The dual-token model of MinePLex serves as a stable and effective incentive for users to remain inside the ecosystem and actively use its services. It also ensures the smooth operation of the blockchain and a robust and efficient economy of the system.

MinePlex’s ecosystem includes the following list of services, all of them supporting XFI and PLEX:

The dual-token model assumes a synergistic effect of close ties between tokens.
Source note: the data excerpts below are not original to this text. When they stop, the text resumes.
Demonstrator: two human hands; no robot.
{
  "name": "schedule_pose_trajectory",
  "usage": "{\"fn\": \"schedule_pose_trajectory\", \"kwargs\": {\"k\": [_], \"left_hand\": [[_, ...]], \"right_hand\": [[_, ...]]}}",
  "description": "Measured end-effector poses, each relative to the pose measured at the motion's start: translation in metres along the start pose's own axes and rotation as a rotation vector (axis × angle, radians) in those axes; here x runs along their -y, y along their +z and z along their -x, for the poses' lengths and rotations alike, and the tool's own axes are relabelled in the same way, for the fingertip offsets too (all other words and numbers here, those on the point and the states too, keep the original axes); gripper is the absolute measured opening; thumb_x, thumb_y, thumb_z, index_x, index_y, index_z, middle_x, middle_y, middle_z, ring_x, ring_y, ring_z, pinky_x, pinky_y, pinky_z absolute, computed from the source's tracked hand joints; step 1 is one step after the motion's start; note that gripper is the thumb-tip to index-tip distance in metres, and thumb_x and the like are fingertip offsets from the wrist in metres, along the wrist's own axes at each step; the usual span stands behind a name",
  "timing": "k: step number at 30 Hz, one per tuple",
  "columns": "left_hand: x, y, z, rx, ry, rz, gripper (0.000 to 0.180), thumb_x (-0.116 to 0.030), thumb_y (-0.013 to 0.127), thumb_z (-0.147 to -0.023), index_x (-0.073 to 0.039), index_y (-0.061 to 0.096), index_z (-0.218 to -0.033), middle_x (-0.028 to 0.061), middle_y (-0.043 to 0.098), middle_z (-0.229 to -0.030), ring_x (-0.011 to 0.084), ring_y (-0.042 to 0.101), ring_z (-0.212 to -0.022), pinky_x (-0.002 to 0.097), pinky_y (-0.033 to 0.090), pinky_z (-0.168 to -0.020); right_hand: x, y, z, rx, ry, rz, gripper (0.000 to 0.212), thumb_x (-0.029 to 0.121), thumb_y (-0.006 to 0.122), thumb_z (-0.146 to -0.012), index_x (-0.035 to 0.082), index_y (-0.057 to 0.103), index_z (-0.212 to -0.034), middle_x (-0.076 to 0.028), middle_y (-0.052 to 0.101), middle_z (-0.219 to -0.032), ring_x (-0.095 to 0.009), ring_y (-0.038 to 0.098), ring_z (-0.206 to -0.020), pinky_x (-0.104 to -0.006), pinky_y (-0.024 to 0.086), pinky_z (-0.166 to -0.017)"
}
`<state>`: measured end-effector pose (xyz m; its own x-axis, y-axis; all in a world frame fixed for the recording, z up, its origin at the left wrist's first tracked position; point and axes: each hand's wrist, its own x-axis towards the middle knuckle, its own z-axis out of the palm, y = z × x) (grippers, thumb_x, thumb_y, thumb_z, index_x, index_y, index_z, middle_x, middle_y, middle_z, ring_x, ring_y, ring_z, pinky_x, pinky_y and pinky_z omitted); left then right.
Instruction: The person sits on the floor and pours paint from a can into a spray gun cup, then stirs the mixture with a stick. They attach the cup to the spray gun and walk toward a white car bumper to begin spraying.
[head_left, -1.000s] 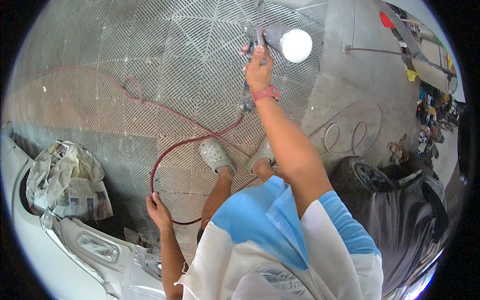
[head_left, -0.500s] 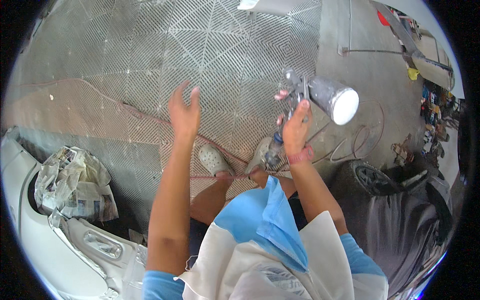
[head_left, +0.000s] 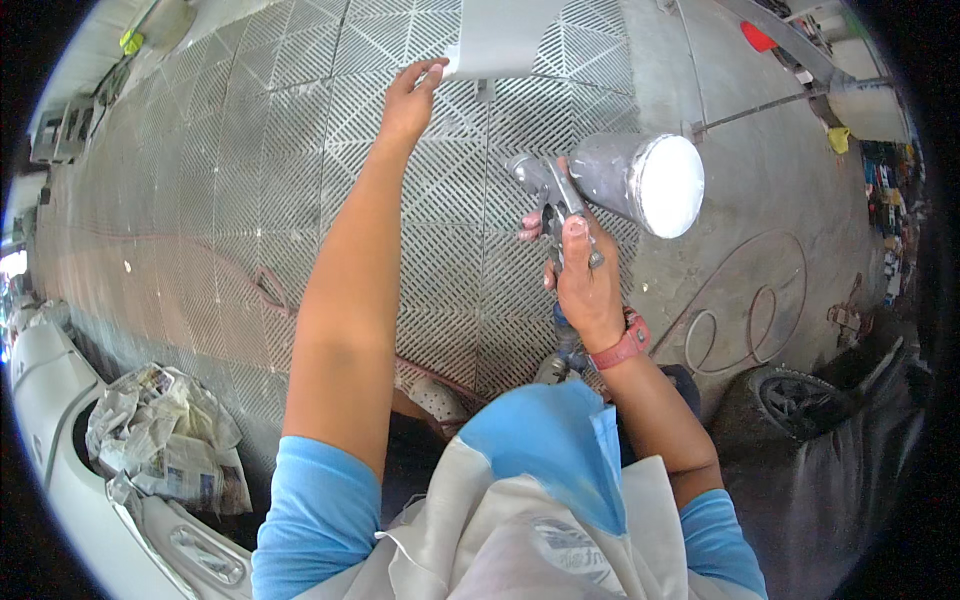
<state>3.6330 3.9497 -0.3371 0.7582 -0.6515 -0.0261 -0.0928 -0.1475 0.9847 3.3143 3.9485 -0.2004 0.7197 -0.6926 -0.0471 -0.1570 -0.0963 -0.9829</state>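
Observation:
In my right hand (head_left: 588, 265) is a metal paint spray gun (head_left: 556, 200), gripped by its handle with the thumb laid across the back. The gun's grey cup (head_left: 612, 178) tilts to the right, its round white end turned toward me. A blue-collared fitting hangs below the handle, near my wrist with the red watch (head_left: 625, 342). My left arm stretches forward, and my left hand (head_left: 412, 98) is at the near left corner of a pale grey panel (head_left: 508, 38). Its thumb and fingers close on that edge; the exact grip is partly hidden.
A grey car body part (head_left: 60, 430) stands at the lower left beside crumpled newspaper masking (head_left: 170, 440). A hose (head_left: 800, 300) lies coiled on the floor at right, near a dark-covered object with a wheel (head_left: 800, 400). Grated tiles (head_left: 420, 260) cover the floor ahead.
My left hand has reached forward from open air to the panel's edge. The panel shows further into view. My right hand still holds the spray gun, now slightly left and turned.

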Motion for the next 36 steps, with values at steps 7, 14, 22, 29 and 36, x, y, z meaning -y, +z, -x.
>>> {"fn": "schedule_pose_trajectory", "kwargs": {"k": [7, 14, 22, 29, 36], "left_hand": [[0.010, -0.010, -0.011, 0.134, -0.085, 0.063, 0.050, -0.047, 0.071, -0.101, -0.011, 0.074, -0.135, 0.0133, 0.068, -0.139, 0.0296, 0.056, -0.136, 0.0437, 0.040, -0.117], [0.020, -0.003, -0.014, 0.100, -0.086, 0.123, 0.047, -0.044, 0.078, -0.098, -0.009, 0.076, -0.129, 0.0137, 0.069, -0.135, 0.0290, 0.059, -0.133, 0.0425, 0.042, -0.116], [0.035, 0.010, -0.022, -0.052, 0.236, 0.026, 0.034, -0.036, 0.076, -0.099, -0.004, 0.080, -0.110, 0.0167, 0.072, -0.130, 0.0311, 0.064, -0.126, 0.0438, 0.046, -0.113], [0.021, 0.011, -0.028, -0.253, 0.285, -0.403, 0.017, -0.019, 0.074, -0.097, -0.005, 0.081, -0.102, 0.0145, 0.077, -0.119, 0.0339, 0.070, -0.110, 0.0450, 0.052, -0.103], [0.003, -0.002, -0.010, -0.273, 0.282, -0.097, 0.021, -0.020, 0.074, -0.097, -0.007, 0.081, -0.112, 0.0113, 0.079, -0.113, 0.0251, 0.072, -0.105, 0.0371, 0.054, -0.098]], "right_hand": [[0.004, -0.013, 0.014, -0.010, 0.045, 0.023, 0.064, 0.044, 0.041, -0.116, 0.003, 0.041, -0.165, -0.010, 0.073, -0.104, -0.016, 0.066, -0.091, -0.0333, 0.054, -0.086], [0.006, -0.026, 0.034, -0.045, 0.141, -0.022, 0.070, 0.053, 0.043, -0.115, 0.007, 0.039, -0.167, -0.006, 0.072, -0.108, -0.010, 0.063, -0.091, -0.0254, 0.050, -0.062], [0.010, -0.022, 0.038, -0.093, 0.132, 0.005, 0.080, 0.064, 0.041, -0.111, 0.006, 0.041, -0.166, -0.006, 0.071, -0.106, -0.010, 0.061, -0.083, -0.0235, 0.046, -0.053], [0.012, -0.017, 0.041, -0.057, 0.124, -0.013, 0.077, 0.061, 0.042, -0.112, 0.005, 0.042, -0.165, -0.006, 0.071, -0.103, -0.008, 0.059, -0.077, -0.0242, 0.045, -0.054], [0.015, -0.012, 0.040, -0.069, 0.068, 0.024, 0.074, 0.057, 0.041, -0.113, 0.005, 0.043, -0.165, -0.006, 0.071, -0.101, -0.010, 0.060, -0.079, -0.0265, 0.047, -0.058]]}}
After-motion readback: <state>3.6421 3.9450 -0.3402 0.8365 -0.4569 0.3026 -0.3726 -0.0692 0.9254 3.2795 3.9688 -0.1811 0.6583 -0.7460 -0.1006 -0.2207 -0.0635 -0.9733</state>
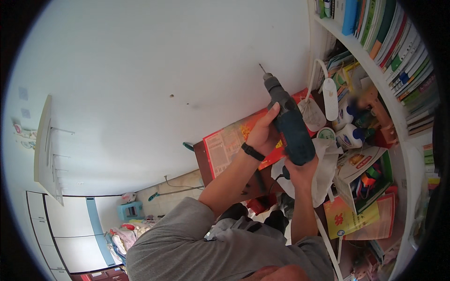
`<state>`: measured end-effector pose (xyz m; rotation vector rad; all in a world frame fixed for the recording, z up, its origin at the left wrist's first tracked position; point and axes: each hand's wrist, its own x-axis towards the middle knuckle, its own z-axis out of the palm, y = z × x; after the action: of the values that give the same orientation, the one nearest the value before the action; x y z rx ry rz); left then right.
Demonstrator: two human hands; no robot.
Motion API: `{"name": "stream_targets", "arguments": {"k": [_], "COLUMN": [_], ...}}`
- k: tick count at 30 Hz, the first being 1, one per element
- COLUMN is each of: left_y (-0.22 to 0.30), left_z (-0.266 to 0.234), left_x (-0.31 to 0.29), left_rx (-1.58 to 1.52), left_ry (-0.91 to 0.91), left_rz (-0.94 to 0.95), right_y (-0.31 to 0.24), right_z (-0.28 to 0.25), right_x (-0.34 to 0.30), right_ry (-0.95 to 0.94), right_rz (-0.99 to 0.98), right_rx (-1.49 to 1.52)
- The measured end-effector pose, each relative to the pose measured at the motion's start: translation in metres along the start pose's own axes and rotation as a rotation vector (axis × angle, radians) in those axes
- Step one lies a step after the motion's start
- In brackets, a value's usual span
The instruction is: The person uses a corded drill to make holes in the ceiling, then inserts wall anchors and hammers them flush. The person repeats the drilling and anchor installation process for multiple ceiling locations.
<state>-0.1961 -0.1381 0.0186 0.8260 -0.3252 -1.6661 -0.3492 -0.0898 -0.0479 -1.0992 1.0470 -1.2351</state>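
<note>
Left fingers: my left hand (pixel 261 136) is closed in around the front of the drill (pixel 294 133), thumb laid along its dark housing just behind the chuck; the other fingers go out of sight behind the body, so I can't tell how tightly they curl.
Left wrist and forearm: a black band (pixel 253 152) sits at the wrist; the bare forearm slants up and to the right from my grey sleeve (pixel 176 222), elbow bent.
Drill: held up between my two hands, tilted, its bit (pixel 261 69) toward the white wall (pixel 225 51); whether the tip touches I can't tell. The body hangs over the red sheets (pixel 229 140) on the table.
Right fingers: my right hand (pixel 302 172) is wrapped around the drill's rear end, low on the tool; its trigger finger is hidden from me.
Right forearm: nearly upright, rising from below to the hand, in front of a crumpled white bag (pixel 328 166).
Right of the tool: a white lamp (pixel 330 99) stands near the drill, then the curved bookshelf (pixel 370 54).
</note>
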Motion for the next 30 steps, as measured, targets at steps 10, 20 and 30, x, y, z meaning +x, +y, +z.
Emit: {"name": "stream_targets", "arguments": {"k": [10, 20, 30], "left_y": [-0.005, -0.002, -0.004], "left_z": [-0.007, -0.004, -0.006], "left_x": [0.007, 0.006, 0.010], "left_rx": [0.032, 0.016, 0.034], "left_ry": [0.004, -0.049, -0.024], "left_rz": [0.025, 0.023, 0.017], "right_y": [0.001, 0.003, 0.011], "right_z": [-0.001, -0.002, -0.005], "right_x": [0.004, 0.005, 0.007], "right_ry": [-0.017, -0.031, -0.034], "right_rz": [0.032, 0.028, 0.006], "right_rx": [0.074, 0.090, 0.124]}}
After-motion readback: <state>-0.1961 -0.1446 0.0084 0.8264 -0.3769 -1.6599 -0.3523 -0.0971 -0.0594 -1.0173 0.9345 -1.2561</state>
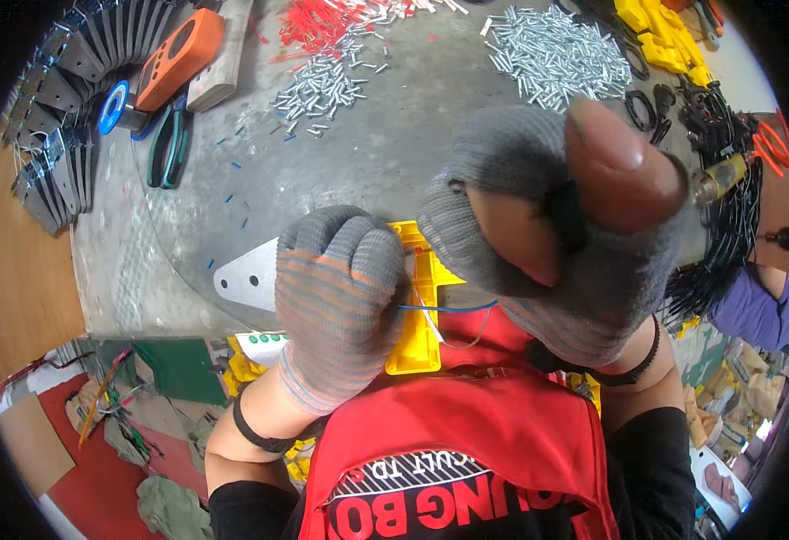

The higher the turnover and liquidity in services within the ecosystem, the stronger the demand for XFI as the main unit of this liquidity. The growth of demand for XFI pushes ahead users’ interest in MPX staking tokens. The higher the participation in staking, the more users are retained within the ecosystem and encouraged to actively use it. And this leads to a new increase in demand for XFI.

Another benefit of the dual-token model is improved liquidity. The utility token is traded on exchanges, involving market makers and increasing accessibility. This approach provides more opportunities for investors to buy and sell the token seamlessly, ensuring that the market remains robust and efficient.

Furthermore, the model incentivizes token usage, which ensures that the utility token retains value and is not affected by market fluctuations. Finally, the dual-token model provides improved governance, helping align the interests of the platform with those of its investors. This creates a more transparent and inclusive ecosystem.